CHAPITRE V.
 

POURQUOI ON APPELLE GENERALEMENT DU NOM D'ANGES
TOUTES LES CELESTES ESSENCES ?

ARGUMENT.

- On enseigne que le nom d'anges, quoiqu' il convienne proprement au dernier rang de la hiérarchie céleste, peut s'appliquer cependant aux ordres supérieurs; car ils ont les qualités, et ils peuvent remplir les fonctions, et par suite porter les titres qui appartiennent à leurs subalternes, mais non pas réciproquement.

J'ai fait voir, comme j' ai pu, d'où vient que les Écritures donnent le nom d'anges aux esprits bienheureux. Il me semblerait bon d'examiner maintenant pourquoi la théologie désigne indifféremment par cette commune appellation toutes les natures célestes en général (1) tandis que, dans l'explication de chaque ordre en particulier, elle enseigne que les anges tiennent le dernier rang de la hiérarchie invisible qu'ils complètent, et qu'au-dessus d'eux on trouve la milice des archanges, les principautés, les puissances, les vertus et tous les esprits plus sublimes encore que la tradition nous fait connaître.
Or, nous disons que, dans toute constitution hiérarchique, les ordres supérieurs possèdent la lumière et les facultés des ordres inférieurs, sans que ceux-ci aient réciproquement la perfection de ceux-là. C'est donc justement que, dans la théologie, on appelle anges toute la foule sacrée des intelligences suprêmes, puisqu' elles servent aussi à manifester l'éclat des splendeurs divines. Mais, à aucun titre, les célestes natures du dernier rang ne pouvaient recevoir la dénomination de principautés , de trônes , de séraphins , puisqu'elles ne partagent pas tous les dons des esprits supérieurs.
Or, de même que par elles nos saints pontifes sont initiés à la connaissance de l'ineffable clarté qu'elles contemplent, ainsi le dernier ordre de l'armée angélique est élevé à Dieu par les augustes puissances des degrés plus sublimes.
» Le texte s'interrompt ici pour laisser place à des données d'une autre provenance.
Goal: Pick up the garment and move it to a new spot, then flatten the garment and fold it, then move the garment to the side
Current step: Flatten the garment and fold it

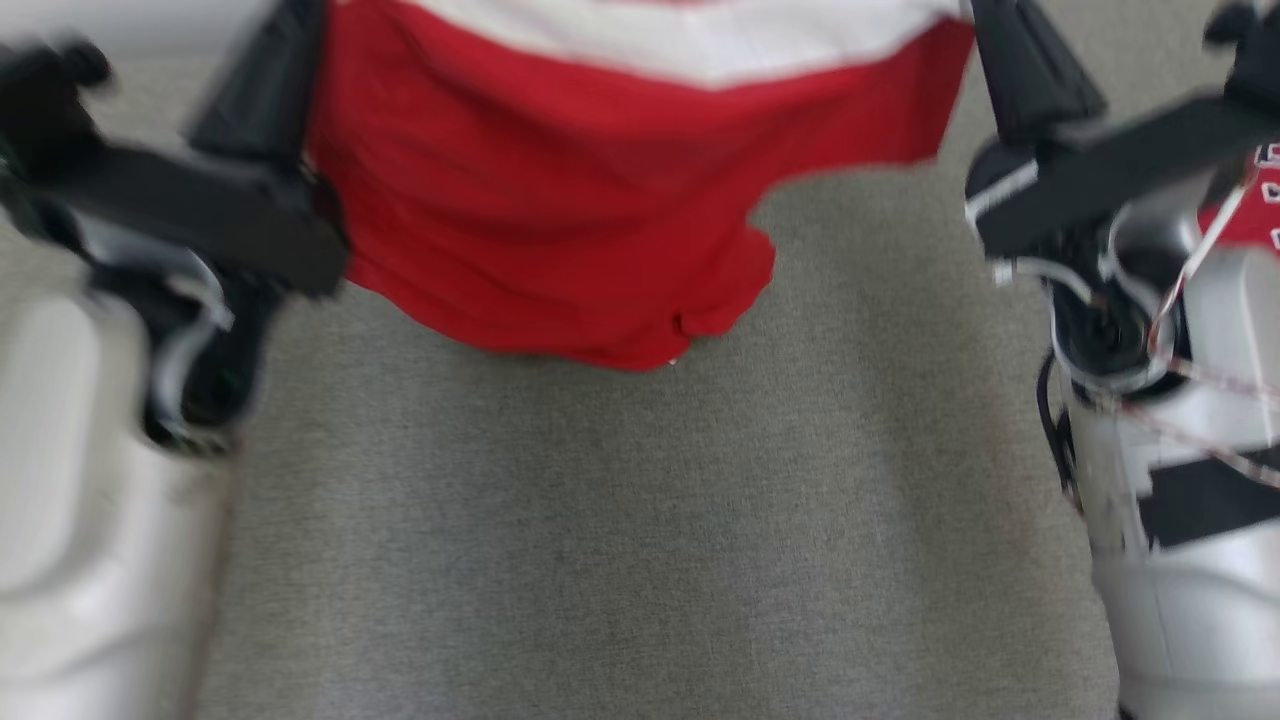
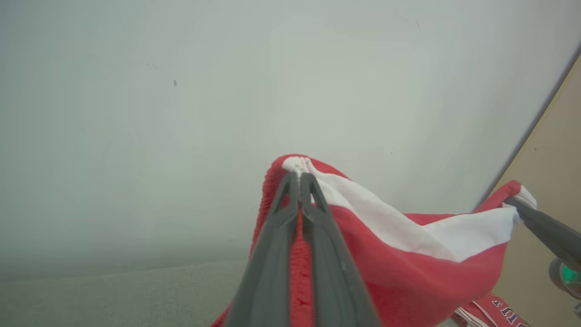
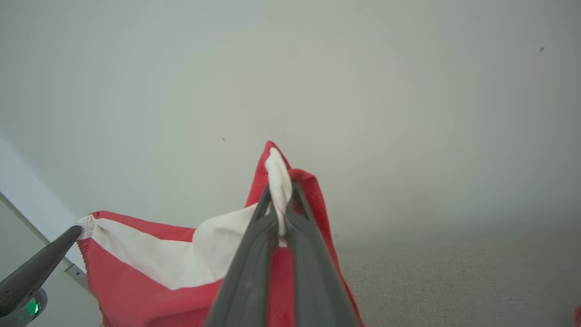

On pourrait encore résoudre la difficulté d'une autre sorte, en disant que ce nom d'anges fut donné à toutes les vertus célestes, à raison de leur commune ressemblance avec la Divinité et de leur participation plus ou moins intense à ses splendeurs éternelles.


Mais afin que nulle confusion ne se mêle en nos discours, considérons religieusement ce que les Ecritures disent des nobles propriétés de chaque ordre de la hiérarchie céleste.